September 16, 2021 by Philip Kenol

Last week, the world waited with bated breath to see whether G20 health ministers would seize the moment at their annual summit to take bold and necessary action to end the pandemic, build the global health architecture for the future, and recommit to health priorities that have taken a back seat during the past two years.

The answer was rather muddled. The G20 health ministers did agree on several key principles and high-level priorities, many of which were positive, but their health declaration stopped short of providing a clear road map to translate these ambitions into concrete actions. Advocates were particularly disappointed in the lack of immediate actions, including calls for specific financial commitments, to address the shameful inequities in rollout and ongoing acute needs for COVID-19 vaccines and other tools.

While the G20 didn’t provide much specificity regarding new pledges, it did highlight the importance of research and development (R&D) in all aspects of global health, including bolstering pandemic preparedness, combatting antimicrobial resistance (AMR), achieving universal health coverage (UHC), and strengthening digital health. As discussions in other forums such as the United Nations (UN) General Assembly, the World Health Organization (WHO), and the Global Health Security Agenda ramp up, G20 leaders have set the framework from which to build concrete reforms to the international system.

Putting R&D at the core of the agenda 

This year’s G20 health declaration included strong language on R&D throughout.
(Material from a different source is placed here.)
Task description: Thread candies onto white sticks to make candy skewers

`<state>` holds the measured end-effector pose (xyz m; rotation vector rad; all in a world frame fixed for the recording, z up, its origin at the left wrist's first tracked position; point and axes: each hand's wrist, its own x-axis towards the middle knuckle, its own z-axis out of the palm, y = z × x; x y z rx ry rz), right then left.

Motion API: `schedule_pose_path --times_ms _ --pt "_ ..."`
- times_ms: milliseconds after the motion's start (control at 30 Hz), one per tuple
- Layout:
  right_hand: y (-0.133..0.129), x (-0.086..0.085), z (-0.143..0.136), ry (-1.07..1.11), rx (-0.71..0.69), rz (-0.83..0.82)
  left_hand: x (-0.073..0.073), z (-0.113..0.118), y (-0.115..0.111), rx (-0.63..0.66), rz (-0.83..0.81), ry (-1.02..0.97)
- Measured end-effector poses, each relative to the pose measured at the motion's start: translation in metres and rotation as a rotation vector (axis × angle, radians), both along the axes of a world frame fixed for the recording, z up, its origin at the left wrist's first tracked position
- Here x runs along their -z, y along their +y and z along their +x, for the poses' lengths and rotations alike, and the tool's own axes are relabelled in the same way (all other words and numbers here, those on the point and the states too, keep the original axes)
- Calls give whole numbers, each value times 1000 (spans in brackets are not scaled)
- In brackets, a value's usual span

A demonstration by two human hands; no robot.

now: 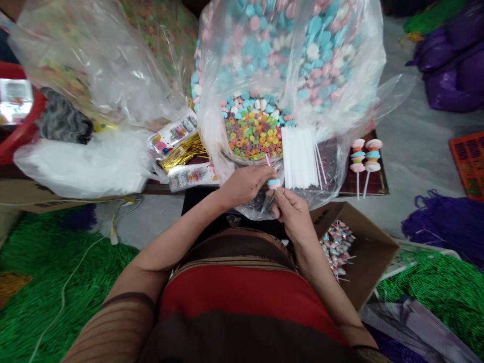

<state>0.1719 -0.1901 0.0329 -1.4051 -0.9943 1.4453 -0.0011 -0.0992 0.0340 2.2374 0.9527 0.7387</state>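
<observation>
My left hand [247,184] is closed around a white stick [268,160] that carries a blue and pink candy [274,183]. Just below and to the right, my right hand [289,205] pinches the lower part of the same candy stick. Beyond the hands lie small multicoloured rings [253,135] in an open plastic bag, with pink, blue and white candies [260,104] behind them. White sticks [300,159] are stacked right of the rings. Two finished-looking candy skewers [357,156] lie side by side at the table's right end.
Clear packets [192,175] and gold twist ties [183,152] lie left of the rings. Large candy bags [287,45] rise at the back. A cardboard box [372,252] holding wrapped candy skewers [336,242] stands below right. A red basin [28,121] is far left.
</observation>
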Motion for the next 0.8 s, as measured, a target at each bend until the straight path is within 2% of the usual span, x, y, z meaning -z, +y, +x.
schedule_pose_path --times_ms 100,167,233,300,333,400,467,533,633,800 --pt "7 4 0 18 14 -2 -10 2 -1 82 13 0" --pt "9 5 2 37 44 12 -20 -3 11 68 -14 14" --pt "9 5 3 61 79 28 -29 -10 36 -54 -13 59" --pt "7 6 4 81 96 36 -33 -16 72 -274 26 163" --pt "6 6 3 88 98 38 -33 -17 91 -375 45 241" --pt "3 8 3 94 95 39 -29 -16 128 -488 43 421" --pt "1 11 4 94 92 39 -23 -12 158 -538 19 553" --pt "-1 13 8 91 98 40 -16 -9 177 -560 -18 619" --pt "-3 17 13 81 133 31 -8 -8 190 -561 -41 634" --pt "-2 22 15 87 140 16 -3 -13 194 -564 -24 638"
In discussing the Access to COVID-19 Tools Accelerator, pandemic preparedness initiatives, and reinvestment in key programs to achieve the Sustainable Development Goals (SDGs) and UHC, G20 leaders put R&D front and center. 

One particularly encouraging sign was the explicit callout from health ministers acknowledging R&D as a central pillar of pandemic preparedness, something that was notably absent in global health security frameworks, including the International Health Regulations, prior to the start of the pandemic. The COVID-19 crisis has exposed the need to enshrine greater global governance and coordination of R&D into the global health security architecture. The mention by G20 health leaders acknowledges a political shift on the issue and increases the prospects that R&D coordination and governance provisions will be integrated into a potential pandemic treaty and other WHO reform discussions in the coming months. 
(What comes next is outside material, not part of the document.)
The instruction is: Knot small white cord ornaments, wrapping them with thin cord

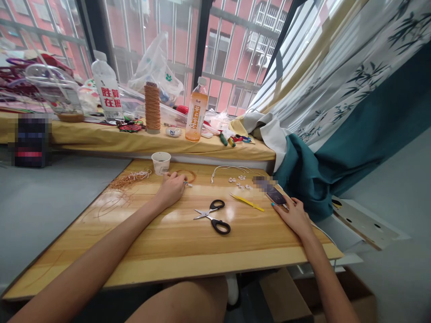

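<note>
My left hand (173,187) rests at the far side of the wooden table, its fingers curled closed on a thin brown cord loop (192,174). A small white piece shows by the fingertips. My right hand (296,216) lies at the table's right side, with thumb and fingers around the near end of a phone (276,195) that lies flat with a white cable at its end. Between the hands are black-handled scissors (218,226) with parted blades and yellow tweezers (249,202). Several small white pieces (241,185) lie beyond the tweezers, near a white cord (222,168).
A paper cup (160,166) stands beside my left hand, right of a bundle of brown cords (129,181). On the sill are a cord spool (152,107), an orange drink bottle (196,112) and a clear bottle (107,89). Curtains (323,166) hang at the right.
</note>
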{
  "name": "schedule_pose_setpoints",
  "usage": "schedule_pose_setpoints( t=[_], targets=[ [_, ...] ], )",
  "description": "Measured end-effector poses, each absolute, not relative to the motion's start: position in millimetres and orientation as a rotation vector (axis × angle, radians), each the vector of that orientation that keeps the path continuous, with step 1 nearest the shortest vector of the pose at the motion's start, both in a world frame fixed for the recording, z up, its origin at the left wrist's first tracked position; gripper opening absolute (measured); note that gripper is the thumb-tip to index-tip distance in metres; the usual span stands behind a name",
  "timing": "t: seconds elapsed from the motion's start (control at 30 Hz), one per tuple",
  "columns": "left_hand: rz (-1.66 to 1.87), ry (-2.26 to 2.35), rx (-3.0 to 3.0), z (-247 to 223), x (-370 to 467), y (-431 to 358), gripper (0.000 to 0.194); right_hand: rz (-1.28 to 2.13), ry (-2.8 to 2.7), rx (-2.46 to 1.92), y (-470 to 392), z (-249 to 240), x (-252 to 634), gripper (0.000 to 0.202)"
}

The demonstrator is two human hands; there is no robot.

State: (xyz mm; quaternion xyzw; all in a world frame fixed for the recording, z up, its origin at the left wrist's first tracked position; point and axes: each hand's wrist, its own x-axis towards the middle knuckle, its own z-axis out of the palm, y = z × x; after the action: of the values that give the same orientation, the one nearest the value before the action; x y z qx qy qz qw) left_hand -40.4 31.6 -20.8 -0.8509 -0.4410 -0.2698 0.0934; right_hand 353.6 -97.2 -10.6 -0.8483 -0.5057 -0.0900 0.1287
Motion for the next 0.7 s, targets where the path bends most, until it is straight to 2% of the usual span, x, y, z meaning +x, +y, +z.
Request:
schedule_pose_setpoints(
  t=[0.43, 0.7],
  targets=[
    [-0.806, -1.314, -2.533, -19.1, -40.2, 30.2, 0.023, -0.186, -1.454, -2.497, -98.7, -6.3, 349.1, 0.058],
    [-0.83, -1.3, -2.546, -20.8, -40.3, 31.6, 0.023, -0.232, -1.396, -2.435, -97.4, -12.1, 351.7, 0.071]
  ],
)
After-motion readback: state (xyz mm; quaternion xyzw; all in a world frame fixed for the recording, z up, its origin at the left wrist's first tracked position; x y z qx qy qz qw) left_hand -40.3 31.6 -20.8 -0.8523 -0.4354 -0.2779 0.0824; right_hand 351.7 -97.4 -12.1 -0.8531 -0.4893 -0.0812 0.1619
The G20 health declaration also underlined the continued commitment toward combatting AMR, including by developing new safe and effective antimicrobials and sustaining reliable supply and production of existing antimicrobials. For the past few years, the agenda for the G20 has consistently included AMR with a focus on multidrug-resistant tuberculosis (TB), which is estimated to account for one-third of all AMR-related deaths globally. Leaders recognized that sustainable and robust resources for TB R&D are needed to accelerate development of new tools and deliver on previous commitments from the G20 and the UN high-level panels on TB, AMR, and UHC.

Health ministers underscored the need to strengthen the resilience of supply chains; increase and diversify global, local, and regional vaccine manufacturing capacity; and build expertise for low- and middle-income countries (LMICs). Acknowledging that equitable access to medical countermeasures continues to be a major challenge, global leaders recognized the need to develop more balanced systems and infrastructure that provide greater coverage and capacity in LMICs. 

G20 leaders also reiterated that while vaccines have been at the top of everyone’s agenda, we must ensure that all countermeasures, especially therapeutics including oxygen therapies and diagnostics, are reprioritized as key elements of global response efforts and that the pipeline for new countermeasures continues to receive investments. Given the accelerated development of new diagnostic tools and the scale of testing needed for COVID-19, it was a positive development that G20 nations acknowledged that the introduction of testing capabilities should also be leveraged for other infectious diseases including TB, malaria, and HIV. To achieve the SDGs by 2030, the systems that are being built to respond to the pandemic must also serve to strengthen health systems overall and help in the fight against other disease threats.

Where do we go from here?

G20 health ministers reaffirmed their commitment to global solidarity, including by working toward equitable distribution of vaccines and supporting WHO’s goal of vaccinating 40 percent of the global population by the end of 2021. Despite this, no specific pledges were made to provide additional funding to the Access to COVID-19 Tools Accelerator, nor did leaders commit to increase vaccine dose sharing to address the acute needs of LMICs.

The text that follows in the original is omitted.